Friday, October 24, 2008

Castilian Soup







I found this in a book called "Spanish Home Cooking" by Miriam Kelen.






What you need:
2 Tablespoons of olive oil
5 garlic cloves, chopped
2 chorizos, sliced (Johnsonville has them for $5.39 for five of them or visit a mexican carniceria)***
4 cups of water
2 cups of beef broth5 oz of ham, cubed*
1 teaspoon of salt
1/2 teaspoon of paprika
4 eggs
2 or 3 (1/2 inch thick) slices of toasted day old bread, cubed (toast to dark to ensure they don't get too soggy in the soup)**

Serves 4-6

* The original recipe calls for serrano ham or prosciutto. But at $12.33/lb. at Rainbow, the proscuitto it is simply not worth it. It is cooked down and everyone at the table agreed that simple cubes of ham will do just fine. As for the serrano ham, I am sure it would be very expensive since it'd likely come from a specialty store.

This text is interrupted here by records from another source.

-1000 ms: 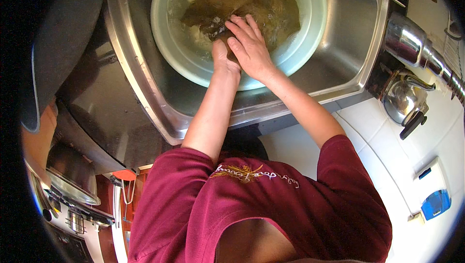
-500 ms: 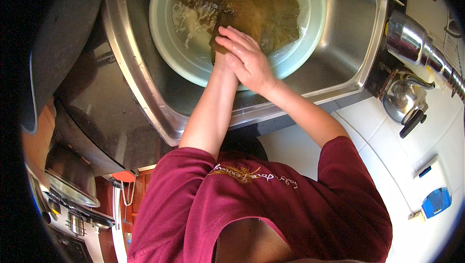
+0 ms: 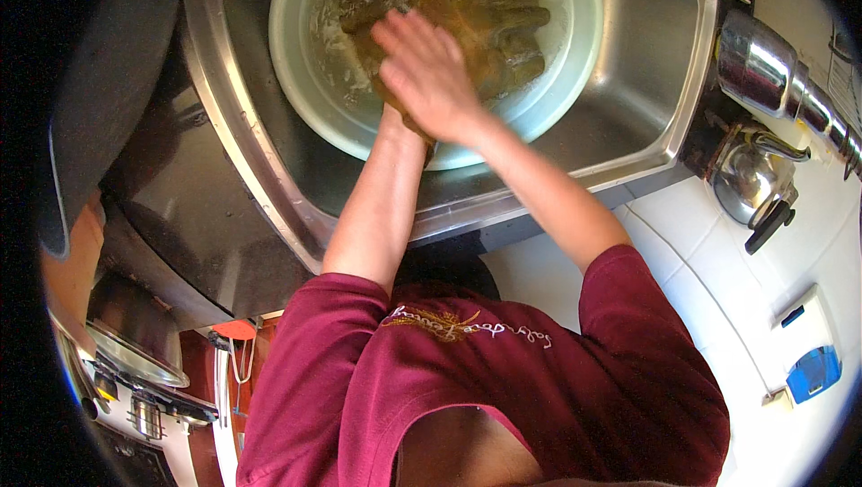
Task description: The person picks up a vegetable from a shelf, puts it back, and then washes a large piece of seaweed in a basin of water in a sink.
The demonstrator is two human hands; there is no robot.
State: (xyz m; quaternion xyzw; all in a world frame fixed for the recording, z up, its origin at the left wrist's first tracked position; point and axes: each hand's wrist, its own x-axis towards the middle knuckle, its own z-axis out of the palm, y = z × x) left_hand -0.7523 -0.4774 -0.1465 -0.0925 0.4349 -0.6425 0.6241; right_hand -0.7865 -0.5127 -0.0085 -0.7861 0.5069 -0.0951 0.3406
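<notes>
A pale green round basin (image 3: pixel 575 96) holds water and a wet brown cloth (image 3: pixel 467 2) that lies in folds and ridges. My right hand (image 3: pixel 426 78) is slightly blurred, with its fingers stretched out, palm down over my left hand and the cloth at the near left of the basin. Only the wrist of my left hand (image 3: pixel 395 128) shows. Its fingers are hidden beneath my right hand and a piece of the brown cloth, so their grip is not visible. Foamy water shows at the left of the cloth.
The basin stands in a steel sink (image 3: pixel 642 47), with a dark counter (image 3: pixel 197 200) to its left. On the right are a shiny kettle (image 3: pixel 750 177) and a chrome cylinder-shaped object (image 3: pixel 754 61). A lidded pan (image 3: pixel 135 334) sits at the lower left.
My right hand has slid forward and left over the left hand. The brown cloth shows more raised folds at the water's surface. My left forearm has shifted slightly left.
</notes>
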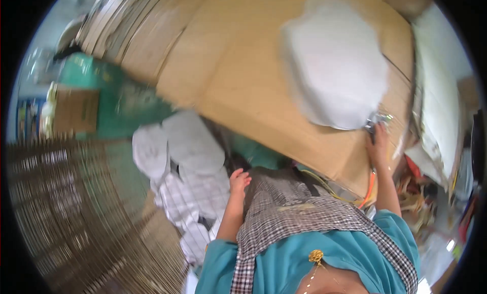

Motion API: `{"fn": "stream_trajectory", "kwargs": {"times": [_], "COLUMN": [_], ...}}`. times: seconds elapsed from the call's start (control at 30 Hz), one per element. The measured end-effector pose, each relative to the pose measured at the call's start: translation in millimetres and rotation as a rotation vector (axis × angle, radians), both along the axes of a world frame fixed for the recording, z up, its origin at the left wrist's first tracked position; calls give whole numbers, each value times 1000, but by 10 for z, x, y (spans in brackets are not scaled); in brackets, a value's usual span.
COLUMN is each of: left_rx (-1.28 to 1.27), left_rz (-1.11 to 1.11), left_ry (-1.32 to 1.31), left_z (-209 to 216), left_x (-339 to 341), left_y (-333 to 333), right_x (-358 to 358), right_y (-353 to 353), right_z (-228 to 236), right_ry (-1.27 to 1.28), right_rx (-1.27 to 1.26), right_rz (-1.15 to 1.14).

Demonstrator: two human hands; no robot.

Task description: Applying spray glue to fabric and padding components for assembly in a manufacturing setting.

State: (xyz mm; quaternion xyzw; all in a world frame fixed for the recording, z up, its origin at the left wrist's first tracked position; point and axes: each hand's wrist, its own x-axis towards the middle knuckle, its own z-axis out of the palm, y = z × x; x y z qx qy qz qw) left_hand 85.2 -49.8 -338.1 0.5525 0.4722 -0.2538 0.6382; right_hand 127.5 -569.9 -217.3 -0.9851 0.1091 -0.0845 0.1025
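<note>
A white oval padded sheet [340, 65], blurred at its edges, lies on the brown cardboard surface [238, 65]. My right hand [378, 144] is closed around a small metal and black spray gun [375, 122] at the sheet's near right edge; blur hides its details. An orange hose [371, 186] runs down just below that hand. My left hand [239, 181] hangs by my checked apron [284, 202], holding nothing, its fingers loosely apart. Left of it sits a heap of white padded pieces [195, 147] and checked cloth pieces [177, 192].
A brown slatted rack or screen [66, 207] fills the left side. Behind it are a green plastic-covered stack [127, 101] and a cardboard box [76, 110]. A white-faced board [439, 96] stands at the right, with a cluttered heap [418, 197] below it.
</note>
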Motion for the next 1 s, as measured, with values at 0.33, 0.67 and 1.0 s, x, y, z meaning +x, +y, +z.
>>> {"fn": "stream_trajectory", "kwargs": {"times": [0.33, 0.67, 1.0], "left_rx": [105, 170, 141], "left_rz": [-235, -314, -410], "left_ry": [-209, 100, -90], "left_z": [481, 135, 238], "left_x": [749, 691, 1108], "left_y": [-445, -191, -484], "right_x": [-180, -905, -990], "right_y": [-489, 206, 497], "right_z": [448, 2333, 2532], "right_ry": [-179, -69, -226], "right_rx": [938, 970, 1252], "right_rz": [-467, -66, 13]}}
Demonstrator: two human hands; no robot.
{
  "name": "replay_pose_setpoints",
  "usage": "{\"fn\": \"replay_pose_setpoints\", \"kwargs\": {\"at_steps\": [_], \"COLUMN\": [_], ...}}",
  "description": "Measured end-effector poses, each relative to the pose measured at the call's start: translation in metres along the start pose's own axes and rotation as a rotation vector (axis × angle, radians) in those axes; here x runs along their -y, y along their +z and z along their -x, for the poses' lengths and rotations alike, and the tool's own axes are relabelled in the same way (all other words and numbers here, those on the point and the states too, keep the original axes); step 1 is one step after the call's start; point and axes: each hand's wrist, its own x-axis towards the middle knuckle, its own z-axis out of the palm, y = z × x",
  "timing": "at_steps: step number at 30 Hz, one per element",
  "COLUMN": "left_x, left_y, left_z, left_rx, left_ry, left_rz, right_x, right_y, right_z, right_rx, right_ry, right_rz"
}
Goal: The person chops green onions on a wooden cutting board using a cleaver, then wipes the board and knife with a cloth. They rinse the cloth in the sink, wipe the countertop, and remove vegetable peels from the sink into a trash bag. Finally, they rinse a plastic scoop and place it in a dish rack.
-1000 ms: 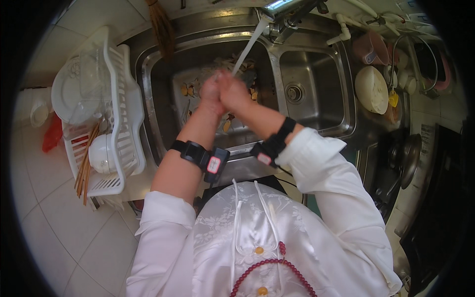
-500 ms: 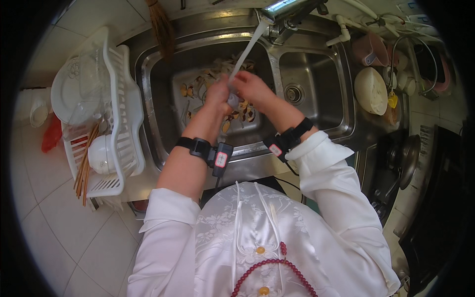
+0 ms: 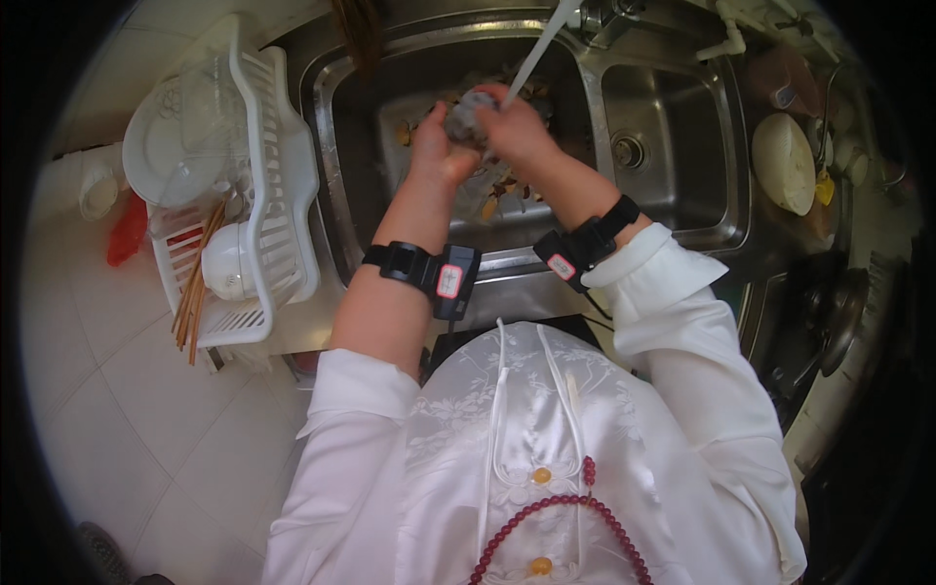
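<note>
Above the left basin, both my hands are round a wet, greyish-white lump (image 3: 471,114), whose exact kind I cannot make out. My left hand (image 3: 441,148) cups it from the left, its fingers curved against it. From the other side my right hand (image 3: 517,129) grips the lump, fingers bent over its top. A stream of water (image 3: 534,57) runs down from the tap to my right hand. Yellow-brown and dark scraps (image 3: 499,192), with some pale pieces, lie in the basin (image 3: 366,185) below, partly hidden by my hands and forearms.
A white dish rack (image 3: 255,195) with a plate (image 3: 161,146), a bowl (image 3: 229,263) and chopsticks (image 3: 200,278) stands to the left. The smaller basin (image 3: 668,185) with its drain lies right. Further right are a white bowl (image 3: 783,164) and a pink container (image 3: 783,86).
The whole view has shifted, so the sink sits higher and further right. My hands have parted slightly, and the greyish-white lump now shows between them above the scraps.
</note>
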Motion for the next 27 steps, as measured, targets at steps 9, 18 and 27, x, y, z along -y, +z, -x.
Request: {"fn": "replay_pose_setpoints", "kwargs": {"at_steps": [9, 18, 27], "left_x": [0.025, 0.015, 0.031], "left_y": [0.022, 0.009, 0.01], "left_z": [0.002, -0.013, -0.024], "left_rx": [0.184, 0.49, 0.144], "left_ry": [-0.058, -0.242, 0.006], "left_rz": [-0.039, -0.043, -0.266], "right_x": [0.052, 0.023, -0.021], "right_y": [-0.006, -0.016, -0.034], "right_z": [0.009, -0.009, -0.037], "right_rx": [-0.118, 0.208, 0.131], "right_ry": [-0.113, 0.073, -0.363], "right_rz": [0.603, 0.479, 1.01]}}
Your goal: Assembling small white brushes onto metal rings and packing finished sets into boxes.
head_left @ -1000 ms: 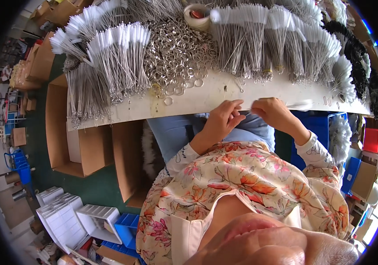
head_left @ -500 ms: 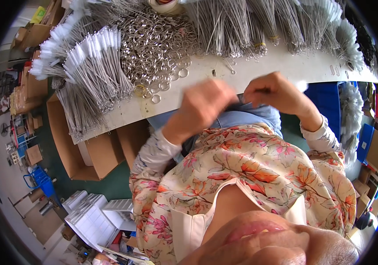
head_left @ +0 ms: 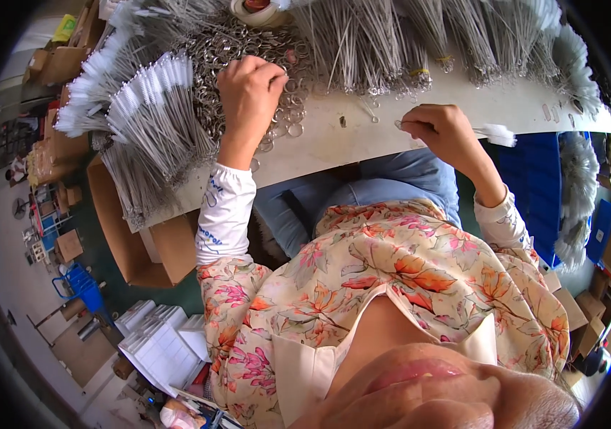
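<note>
My left hand (head_left: 250,100) reaches over the heap of metal split rings (head_left: 241,44), its fingers curled down among them; what they pinch, if anything, is hidden. At the table's front edge my right hand (head_left: 443,134) is closed around a thin wire-handled brush (head_left: 497,134). The white bristle end sticks out to the right of that hand, and a small wire loop shows by the fingertips on the left. Beside my left hand lies a bundle of similar white-tipped wire brushes (head_left: 159,121).
More brush bundles (head_left: 363,50) line the back of the white table (head_left: 320,136). A roll of tape (head_left: 259,11) sits behind the rings. Below the left edge stands a cardboard box (head_left: 137,247); at the right, a blue bin (head_left: 530,186) with brushes (head_left: 575,186) alongside.
My left hand has moved from beside my right hand, up and left to the ring heap. My right hand has shifted slightly, and the brush in it now shows plainly.
</note>
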`<state>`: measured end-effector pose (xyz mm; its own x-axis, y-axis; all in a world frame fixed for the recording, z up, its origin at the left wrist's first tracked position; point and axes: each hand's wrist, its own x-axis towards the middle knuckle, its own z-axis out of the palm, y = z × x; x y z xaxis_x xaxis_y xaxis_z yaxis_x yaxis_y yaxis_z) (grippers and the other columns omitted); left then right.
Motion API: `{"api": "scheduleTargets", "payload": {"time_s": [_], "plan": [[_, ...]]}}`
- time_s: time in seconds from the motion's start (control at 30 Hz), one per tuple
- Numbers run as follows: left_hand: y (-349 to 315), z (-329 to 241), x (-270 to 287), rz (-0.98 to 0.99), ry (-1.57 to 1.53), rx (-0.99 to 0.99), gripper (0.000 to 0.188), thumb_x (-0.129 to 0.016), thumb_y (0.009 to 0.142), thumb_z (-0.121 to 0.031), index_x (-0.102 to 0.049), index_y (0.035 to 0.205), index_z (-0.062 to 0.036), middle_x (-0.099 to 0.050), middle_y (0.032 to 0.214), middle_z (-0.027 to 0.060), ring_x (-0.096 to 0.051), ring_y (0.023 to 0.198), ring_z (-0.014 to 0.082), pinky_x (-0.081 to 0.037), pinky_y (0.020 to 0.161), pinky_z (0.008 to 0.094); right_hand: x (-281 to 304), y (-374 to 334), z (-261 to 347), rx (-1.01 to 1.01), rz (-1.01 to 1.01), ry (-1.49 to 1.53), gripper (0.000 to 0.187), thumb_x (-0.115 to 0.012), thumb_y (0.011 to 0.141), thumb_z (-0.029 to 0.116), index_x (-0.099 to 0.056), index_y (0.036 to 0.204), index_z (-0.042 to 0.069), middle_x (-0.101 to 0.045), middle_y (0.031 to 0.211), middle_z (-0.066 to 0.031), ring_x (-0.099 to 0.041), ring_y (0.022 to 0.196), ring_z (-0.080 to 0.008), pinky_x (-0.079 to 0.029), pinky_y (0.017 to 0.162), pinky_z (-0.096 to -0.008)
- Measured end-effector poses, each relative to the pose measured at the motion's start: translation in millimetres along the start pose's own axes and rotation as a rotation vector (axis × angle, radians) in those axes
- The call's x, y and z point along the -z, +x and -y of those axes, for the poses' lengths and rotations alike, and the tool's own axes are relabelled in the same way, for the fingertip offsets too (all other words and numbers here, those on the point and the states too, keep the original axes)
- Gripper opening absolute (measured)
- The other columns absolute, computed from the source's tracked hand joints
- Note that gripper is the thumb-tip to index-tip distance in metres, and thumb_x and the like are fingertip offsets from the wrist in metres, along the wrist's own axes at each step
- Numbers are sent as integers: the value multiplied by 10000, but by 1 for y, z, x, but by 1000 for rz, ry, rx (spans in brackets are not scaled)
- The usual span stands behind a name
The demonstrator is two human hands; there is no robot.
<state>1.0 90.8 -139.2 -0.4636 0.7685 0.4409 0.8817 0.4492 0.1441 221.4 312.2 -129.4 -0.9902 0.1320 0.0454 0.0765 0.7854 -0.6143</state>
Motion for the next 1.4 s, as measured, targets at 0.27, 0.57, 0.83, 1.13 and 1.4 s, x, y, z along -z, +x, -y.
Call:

** I bake my own bread, so the slices are as big as regular Wonder Bread pieces, but thicker. Do not use fluffy, processed bread for this dish because it will simply get too soggy in the soup. I suggest buying a hunk of french bread at Cub or Rainbow for $1.99.

*** You can usually find Johnsonville coupons in the paper. Also, check out this offer if you prefer to substitute the chorizo with the Italian sausage. http://www.johnsonville.com/home/events-promos.html

1. Heat oil in a saucepan over medium heat. Add garlic and saute until golden.

2. Add chorizo; brown. Add water, ham, salt and paprika. Bring to a boil. Reduce heat; cover and summer for 5 minutes.

3. Break eggs into a saucer (do not beat them). Slide eggs one by one gently into the soup. Arrange the bread cubes around the eggs. Cover and simmer for 5 minutes or until the eggs are poached. Divide eggs in the soup or once in bowls (you can just put an egg in a ladle, cut it with a knife and return the pieces to the soup).Ladle into individual soup bowls and serve.